これに対して、市は「検討委の議事の進め方はまだ、はっきり決まっておらず、30分間という発言時間も状況を見て判断したい」と話している。
http://mytown.asahi.com/saga/news.php?k_id=42000001101130001
撤去の反対賛成、内外からの意見…多岐に渡る検証を以ってしてもやはり「撤去」の決定は限りなく覆らないだろうと思う。しかし過去にはこの様な状態から復権した遺構が在る、日本人なら皆が知る「原爆ドーム」だ。そんな過去の例に幾ばくか期待と想いを込め、「川南造船所全国同盟」は今も活動しています。
川南造船所全国同盟
http://www.geocities.jp/imari_kawanami/
西日本新聞 - 2011.04.15 更新
「全面保存できず」 川南造船所遺構 伊万里市の検討委
伊万里市山代町の旧軍需工場「川南造船所」の遺構を解体し跡地を公園とする計画の検討委員会(委員長・三島伸雄佐賀大准教授)は14日、市内で第3回会合を開き、「遺構の全面保存はできない」との認識で一致した。今後、部分的な保存が可能か検討するという。

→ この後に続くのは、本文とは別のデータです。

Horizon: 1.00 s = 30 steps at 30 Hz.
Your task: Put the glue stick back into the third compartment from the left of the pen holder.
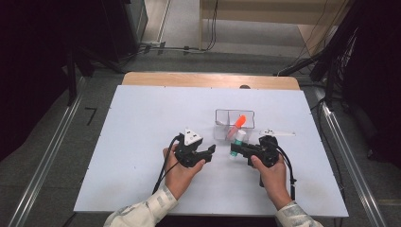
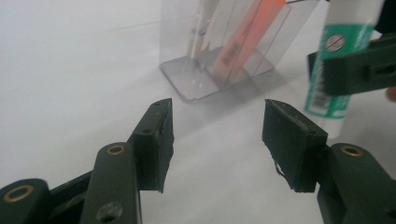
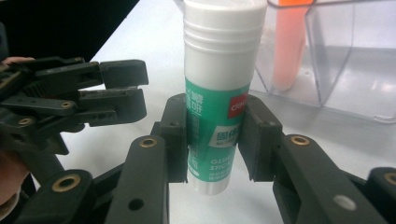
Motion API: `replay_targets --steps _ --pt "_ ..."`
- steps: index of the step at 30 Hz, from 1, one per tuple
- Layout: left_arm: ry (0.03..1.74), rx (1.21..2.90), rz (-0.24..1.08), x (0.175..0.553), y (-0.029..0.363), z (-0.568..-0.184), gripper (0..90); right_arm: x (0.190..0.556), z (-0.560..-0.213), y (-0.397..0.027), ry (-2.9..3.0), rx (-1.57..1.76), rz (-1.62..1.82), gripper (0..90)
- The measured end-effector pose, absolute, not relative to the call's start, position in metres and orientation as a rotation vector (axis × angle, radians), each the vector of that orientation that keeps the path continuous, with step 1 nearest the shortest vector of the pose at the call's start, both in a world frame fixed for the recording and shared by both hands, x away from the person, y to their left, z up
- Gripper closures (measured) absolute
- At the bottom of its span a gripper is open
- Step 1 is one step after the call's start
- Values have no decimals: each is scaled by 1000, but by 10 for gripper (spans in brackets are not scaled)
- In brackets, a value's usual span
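A green and white glue stick (image 3: 217,107) stands upright with my right gripper (image 3: 215,140) shut on its label; its white cap is on top. In the high view the glue stick (image 1: 239,142) sits just in front of a clear plastic organiser (image 1: 235,118), held by the right gripper (image 1: 236,150). An orange marker (image 1: 238,125) leans inside the organiser. My left gripper (image 2: 217,133) is open with nothing between its jaws, a short way left of the glue stick (image 2: 338,60). In the high view the left gripper (image 1: 210,152) points right toward it.
The white table (image 1: 142,142) spreads wide to the left and front. A white pen-like object (image 1: 279,133) lies right of the organiser (image 2: 219,51). Cables trail from both grippers toward the table's near edge. A wooden board borders the far side.
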<state>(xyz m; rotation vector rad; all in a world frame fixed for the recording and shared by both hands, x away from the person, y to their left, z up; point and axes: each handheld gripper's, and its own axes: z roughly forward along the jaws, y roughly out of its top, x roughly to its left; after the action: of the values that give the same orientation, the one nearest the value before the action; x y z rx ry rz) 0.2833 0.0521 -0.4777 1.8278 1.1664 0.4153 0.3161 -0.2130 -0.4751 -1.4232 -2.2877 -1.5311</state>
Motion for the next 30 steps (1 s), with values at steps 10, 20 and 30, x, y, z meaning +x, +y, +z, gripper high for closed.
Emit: replay_targets --steps 10,20,30 --pt "1207 1835 434 281 76 -484 436 317 -463 -227 -2311 -1457 -1582 638" --pt "1243 1808 448 275 100 -482 429 320 -453 -241 -2281 -1484 -1650 638" --pt "1275 1780 456 270 122 -481 427 328 -443 -253 -2240 -1540 -1735 638"
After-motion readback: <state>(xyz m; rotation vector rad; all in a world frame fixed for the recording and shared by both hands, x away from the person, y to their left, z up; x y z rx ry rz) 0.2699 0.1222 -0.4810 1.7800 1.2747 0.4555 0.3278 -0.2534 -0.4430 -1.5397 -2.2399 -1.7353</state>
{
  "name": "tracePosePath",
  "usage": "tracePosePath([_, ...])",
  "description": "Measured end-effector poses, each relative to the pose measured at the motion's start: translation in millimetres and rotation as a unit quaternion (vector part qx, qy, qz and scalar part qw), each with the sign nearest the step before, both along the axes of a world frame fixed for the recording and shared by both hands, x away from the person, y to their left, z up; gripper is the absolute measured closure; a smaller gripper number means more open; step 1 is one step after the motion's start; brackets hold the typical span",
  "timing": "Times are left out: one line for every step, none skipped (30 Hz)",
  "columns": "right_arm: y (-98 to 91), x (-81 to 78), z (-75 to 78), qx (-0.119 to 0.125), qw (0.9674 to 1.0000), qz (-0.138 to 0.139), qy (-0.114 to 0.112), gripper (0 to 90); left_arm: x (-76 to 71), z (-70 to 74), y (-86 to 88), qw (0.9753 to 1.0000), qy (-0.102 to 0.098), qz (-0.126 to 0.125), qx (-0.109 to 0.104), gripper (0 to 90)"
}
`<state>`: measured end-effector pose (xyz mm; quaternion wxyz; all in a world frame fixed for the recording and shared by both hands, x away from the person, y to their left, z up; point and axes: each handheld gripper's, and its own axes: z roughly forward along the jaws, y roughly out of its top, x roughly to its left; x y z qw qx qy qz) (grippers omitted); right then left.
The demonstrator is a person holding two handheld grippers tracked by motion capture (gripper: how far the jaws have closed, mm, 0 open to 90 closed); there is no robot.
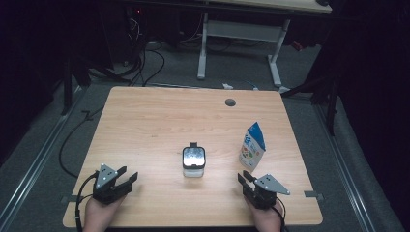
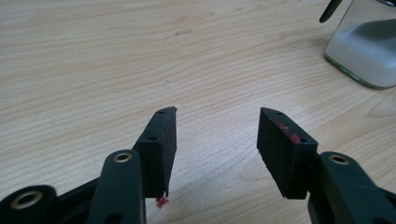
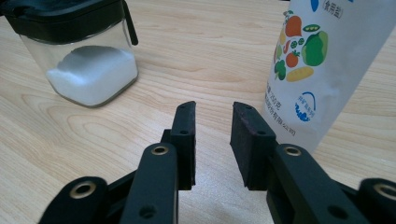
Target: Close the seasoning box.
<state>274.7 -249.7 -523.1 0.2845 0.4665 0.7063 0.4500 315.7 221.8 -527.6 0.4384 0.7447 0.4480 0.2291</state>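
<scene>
A square glass jar with a black lid stands near the middle of the wooden table, partly full of white powder. A white and blue pouch printed with vegetables stands upright to its right. My left gripper rests at the front left, open and empty, its jaws wide apart over bare wood; the jar is at that view's upper right. My right gripper rests at the front right, open with a narrow gap, just short of the pouch.
A round cable hole sits near the table's far edge. Beyond the table stand a white desk frame and cables on the floor. A metal rail runs along the floor at the left.
</scene>
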Motion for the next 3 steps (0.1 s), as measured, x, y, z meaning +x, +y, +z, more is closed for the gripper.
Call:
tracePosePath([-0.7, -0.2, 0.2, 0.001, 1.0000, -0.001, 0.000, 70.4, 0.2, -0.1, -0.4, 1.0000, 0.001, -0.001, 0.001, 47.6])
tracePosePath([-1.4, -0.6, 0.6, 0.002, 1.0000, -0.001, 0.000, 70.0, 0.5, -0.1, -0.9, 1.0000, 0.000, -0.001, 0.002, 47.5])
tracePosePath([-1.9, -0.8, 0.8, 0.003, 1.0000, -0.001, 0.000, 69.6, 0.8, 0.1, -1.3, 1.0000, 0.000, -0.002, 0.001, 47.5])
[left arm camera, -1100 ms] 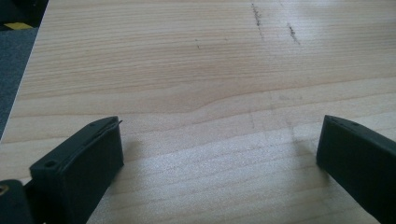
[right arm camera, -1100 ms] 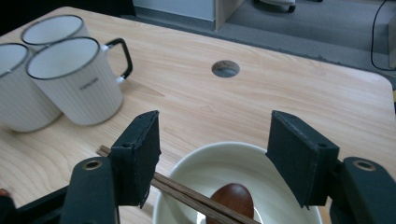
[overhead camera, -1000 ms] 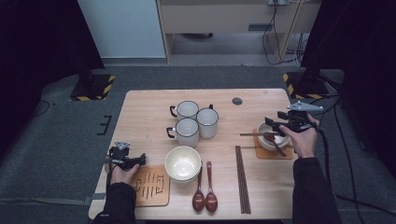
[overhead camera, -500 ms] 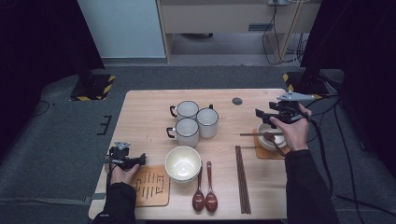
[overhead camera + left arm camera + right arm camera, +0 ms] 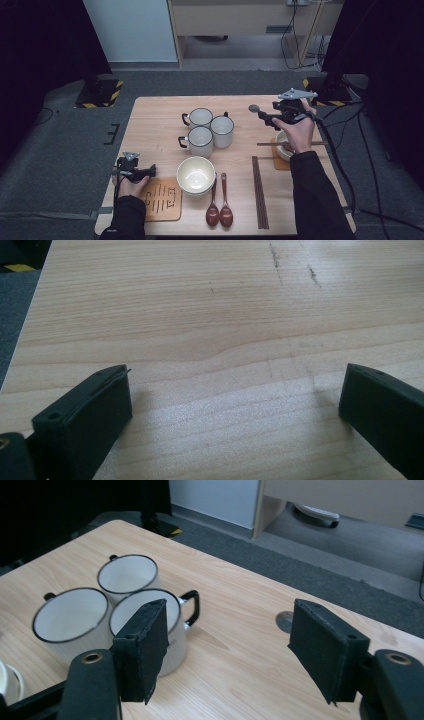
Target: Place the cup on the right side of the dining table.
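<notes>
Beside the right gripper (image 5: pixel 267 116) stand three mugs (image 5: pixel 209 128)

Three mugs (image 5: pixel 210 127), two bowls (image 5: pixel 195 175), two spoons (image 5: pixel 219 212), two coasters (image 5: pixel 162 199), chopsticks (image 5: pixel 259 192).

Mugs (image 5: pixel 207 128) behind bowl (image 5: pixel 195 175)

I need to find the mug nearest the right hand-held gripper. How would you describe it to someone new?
On the wooden table, three white enamel mugs with dark rims stand in a cluster behind the cream bowl. The wanted mug is the rightmost one, facing the right hand-held gripper; in the right gripper view its handle points right.
</notes>
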### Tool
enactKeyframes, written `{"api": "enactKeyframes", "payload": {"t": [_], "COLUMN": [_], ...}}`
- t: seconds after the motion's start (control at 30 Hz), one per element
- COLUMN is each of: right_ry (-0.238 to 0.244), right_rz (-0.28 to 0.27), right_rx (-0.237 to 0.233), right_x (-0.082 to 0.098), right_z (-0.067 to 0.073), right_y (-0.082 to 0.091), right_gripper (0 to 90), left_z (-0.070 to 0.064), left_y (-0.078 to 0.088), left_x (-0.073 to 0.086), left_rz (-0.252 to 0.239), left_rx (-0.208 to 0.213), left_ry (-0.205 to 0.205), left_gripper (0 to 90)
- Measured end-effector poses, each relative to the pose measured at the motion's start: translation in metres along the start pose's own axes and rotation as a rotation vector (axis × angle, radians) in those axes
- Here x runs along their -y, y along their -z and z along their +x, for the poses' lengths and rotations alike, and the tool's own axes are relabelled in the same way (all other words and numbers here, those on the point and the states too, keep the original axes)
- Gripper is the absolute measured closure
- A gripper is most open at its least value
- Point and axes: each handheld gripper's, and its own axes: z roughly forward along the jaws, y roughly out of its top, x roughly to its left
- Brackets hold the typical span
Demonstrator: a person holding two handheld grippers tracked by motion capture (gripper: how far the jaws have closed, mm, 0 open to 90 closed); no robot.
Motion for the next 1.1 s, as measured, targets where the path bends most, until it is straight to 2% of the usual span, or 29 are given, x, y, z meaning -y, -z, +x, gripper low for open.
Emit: {"api": "enactKeyframes", "payload": {"t": [0.33,0.6,0.83,1.1], "right_ry": [0.02,0.034,0.025,0.017], "right_rz": [0.0,0.017,0.055,0.13], "right_rx": [-0.04,-0.052,-0.053,-0.051], "right_x": [-0.019,-0.025,-0.02,-0.01], "right_z": [0.029,0.048,0.055,0.056], "right_y": [-0.023,-0.047,-0.074,-0.108], "right_gripper": [32.0,33.5,34.8,36.7], "left_z": [0.0,0.0,0.0,0.0], "left_y": [0.0,0.0,0.0,0.0], "left_x": [0.0,0.0,0.0,0.0], "left_rz": [0.0,0.0,0.0,0.0], "left_rx": [0.0,0.0,0.0,0.0], "left_ry": [0.0,0.0,0.0,0.0], "left_gripper": [0.0,0.0,0.0,0.0]}}
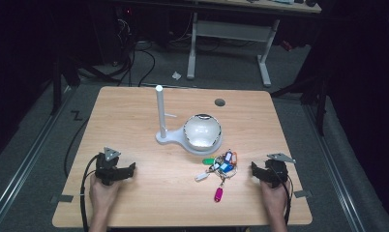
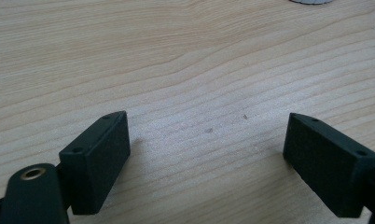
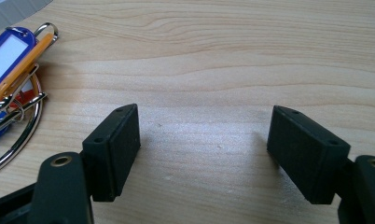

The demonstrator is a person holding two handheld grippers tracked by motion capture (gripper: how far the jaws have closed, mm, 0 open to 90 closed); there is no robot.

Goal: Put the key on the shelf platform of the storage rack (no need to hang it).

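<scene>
Wooden table (image 1: 134, 125): left claw (image 1: 129, 168) and right claw (image 1: 254, 169) both spread wide, empty, resting; bunch of key tags (image 1: 220, 167) near right claw.

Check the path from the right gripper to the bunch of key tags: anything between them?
Nothing visible. The right gripper sits open on bare table, just right of the key tags. In the right gripper view only wood lies between its jaws, the ring and blue tag off to one side.
</scene>
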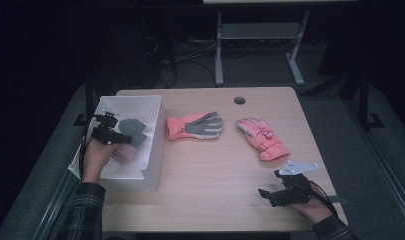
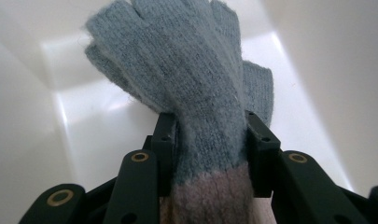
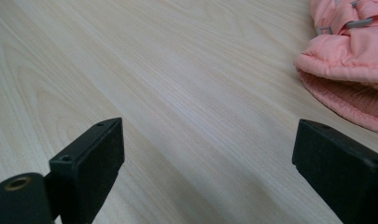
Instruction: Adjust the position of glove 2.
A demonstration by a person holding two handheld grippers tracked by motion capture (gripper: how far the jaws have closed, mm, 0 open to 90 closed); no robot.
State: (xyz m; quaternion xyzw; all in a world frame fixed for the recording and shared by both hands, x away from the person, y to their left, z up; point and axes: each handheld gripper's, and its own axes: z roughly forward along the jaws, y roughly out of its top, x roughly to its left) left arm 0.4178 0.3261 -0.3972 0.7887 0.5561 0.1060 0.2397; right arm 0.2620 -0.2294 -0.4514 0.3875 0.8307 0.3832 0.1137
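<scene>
Your left gripper (image 1: 121,138) is inside the white plastic bin (image 1: 155,145), jaws partly closed & clamped on the grey-blue knit glove w/ pink cuff (image 2: 196,93); glove fingers stick out past the jaw tips. Your right gripper (image 1: 268,194) rests on the light wood table (image 3: 168,84), jaws wide, nothing betw. them; pink padded ski glove (image 3: 350,60) just ahead-right of it.

My rig's basically all black: the left gripper (image 1: 124,139) and right gripper (image 1: 264,194) have chunky jaws with brass-ringed pivot holes and tiny screws. Right one carries a grey three-cornered plate (image 1: 299,167). Black cables trail back, and the sleeves (image 1: 85,212) are dark plaid.
</scene>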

会合では、三島委員長が、建物への耐震補強工事について「膨大な費用や時間がかかる上、建物の価値を損ねる可能性がある」として否定的な見解を表明。ほかの選択肢として、建物を外側から見学するためだけの“オブジェ”として保存する▽建物を解体した後、公園のデザインを工夫することで地域の歴史を伝える-などの案を示した。
佐賀大教授の青木歳幸委員は「遺構は全国的にも数少ない造船軍需工場で、歴史的価値が極めて高い」として、一帯を平和公園とするよう提案。しかし、地元住民の委員からは遺構の早期解体を求める声が相次ぎ、委員間の温度差があらためて浮き彫りになった。
この写真は1977年に撮影された航空写真だ、40年近い以前の姿だけに解体される直近とは大きく違う様相に少々驚く。まだ廃墟歴としては浅い頃、それでも倒産から既に20年は経過している。関連遺構も残るのは向山炭坑位でその向山炭坑も今後解体する様な話を聞く。
黙して実に多くの事を語ったこの遺構、写真に収める事が出来たのはとても幸運な事だった。
※ 解体レポートの連載を終えてから新たに航空写真を追加掲載しました
アプローチ
国道204号線沿い、松浦西九州線浦ノ崎駅から徒歩5分~10分の距離に在ります。本当に道路沿いなので直ぐに解ります、夜間では街灯が無い為に解り辛いかもしれません。